◆ **WHAT TO PRODUCE**: Only one stretch of the data below is wanted: the lines starting at the one with "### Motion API" and ending at the one with "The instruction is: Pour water", both included, given again exactly.

◆ **MATERIAL PROVIDED**:
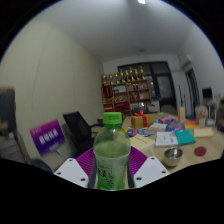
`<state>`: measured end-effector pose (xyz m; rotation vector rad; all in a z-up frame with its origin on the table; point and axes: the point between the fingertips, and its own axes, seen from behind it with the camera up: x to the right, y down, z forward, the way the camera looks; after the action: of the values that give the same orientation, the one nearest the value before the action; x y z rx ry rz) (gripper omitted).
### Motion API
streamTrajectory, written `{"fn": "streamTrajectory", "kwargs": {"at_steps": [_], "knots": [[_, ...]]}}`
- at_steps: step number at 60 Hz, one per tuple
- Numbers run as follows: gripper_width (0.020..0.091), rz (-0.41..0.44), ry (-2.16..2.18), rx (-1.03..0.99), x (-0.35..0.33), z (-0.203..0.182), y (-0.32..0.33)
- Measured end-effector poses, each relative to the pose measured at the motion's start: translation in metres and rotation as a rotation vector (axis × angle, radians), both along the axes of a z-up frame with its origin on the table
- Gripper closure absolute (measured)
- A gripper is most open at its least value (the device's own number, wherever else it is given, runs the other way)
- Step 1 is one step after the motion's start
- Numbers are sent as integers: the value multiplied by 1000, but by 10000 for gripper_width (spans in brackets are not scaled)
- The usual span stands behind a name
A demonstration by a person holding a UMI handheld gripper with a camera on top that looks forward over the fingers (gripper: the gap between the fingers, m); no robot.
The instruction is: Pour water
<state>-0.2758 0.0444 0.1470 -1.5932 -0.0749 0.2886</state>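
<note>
The gripper (111, 172) holds a green plastic bottle (111, 155) upright between both fingers, closed on its body, raised near the table (205, 150). The green cap (113, 119) looks on, so tilting now pours nothing. Liquid level cannot be told. A metal bowl (173, 155) sits on the table, prob. the target; its contents are unclear.

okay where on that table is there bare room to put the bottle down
The claw is shut on the green bottle. Bare tabletop lies just beyond the metal bowl. Farther back it is crowded with boxes and packages.
</note>
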Motion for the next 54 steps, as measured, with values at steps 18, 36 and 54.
{"fn": "streamTrajectory", "kwargs": {"at_steps": [18,36,54], "knots": [[655,149,1123,-239,55,46,63],[669,165,1753,-425,100,21,65],[668,134,1926,-533,109,4,38]]}}
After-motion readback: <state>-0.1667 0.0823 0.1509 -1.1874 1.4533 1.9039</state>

◆ **ANSWER SECTION**:
### Motion API
streamTrajectory, written `{"fn": "streamTrajectory", "kwargs": {"at_steps": [_], "knots": [[_, ...]]}}`
- at_steps: step number at 60 Hz, one per tuple
- Numbers run as follows: gripper_width (0.020..0.091), rz (-0.41..0.44), ry (-2.16..2.18), rx (-1.03..0.99), x (-0.35..0.33), z (-0.203..0.182), y (-0.32..0.33)
- Measured end-effector poses, each relative to the pose measured at the motion's start: translation in metres and rotation as a rotation vector (axis × angle, radians), both along the axes of a z-up frame with its origin on the table
- Gripper closure absolute (measured)
- A gripper is most open at its least value (the device's own number, wherever else it is given, runs the other way)
- Step 1 is one step after the motion's start
- Numbers are sent as integers: the value multiplied by 1000, but by 10000 for gripper_width (spans in brackets are not scaled)
- The usual span stands behind a name
A demonstration by a person holding a UMI handheld gripper with a camera on top that looks forward over the fingers (gripper: the gap between the fingers, m); no robot.
The instruction is: Pour water

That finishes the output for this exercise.